__REQUIRED WORK__
Because the images are not wanted, restate every line below word for word without them.

__RECORDED DATA__
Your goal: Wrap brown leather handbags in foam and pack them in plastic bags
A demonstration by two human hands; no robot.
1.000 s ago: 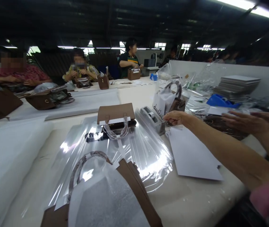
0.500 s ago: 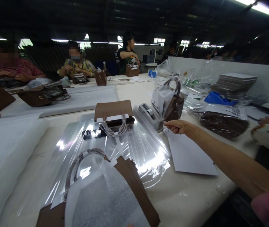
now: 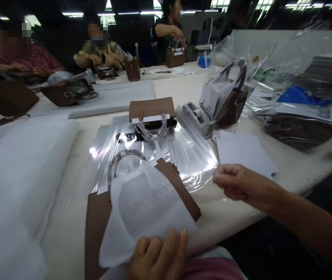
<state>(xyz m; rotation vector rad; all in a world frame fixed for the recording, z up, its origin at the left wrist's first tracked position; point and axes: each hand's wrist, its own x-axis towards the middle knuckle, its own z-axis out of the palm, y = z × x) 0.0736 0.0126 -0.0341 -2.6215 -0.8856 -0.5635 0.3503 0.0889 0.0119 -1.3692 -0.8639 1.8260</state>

__EXERCISE ANSWER__
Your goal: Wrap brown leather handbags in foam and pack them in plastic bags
A demonstration by two human hands; no robot.
1.000 s ago: 
0.500 s ago: 
now: 
<state>(xyz m; rotation vector rad; all in a world frame fixed for the recording, z up, its origin at the left wrist's first tracked position; point and axes: each hand's wrist, its own x-axis towards the middle knuckle, its own z-axis out of the palm, y = z × x) 0.0736 0.0126 -0.0341 -2.6215 -0.8856 -0.5635 0.3503 0.0889 0.0119 -1.3692 -0.8639 1.8260</state>

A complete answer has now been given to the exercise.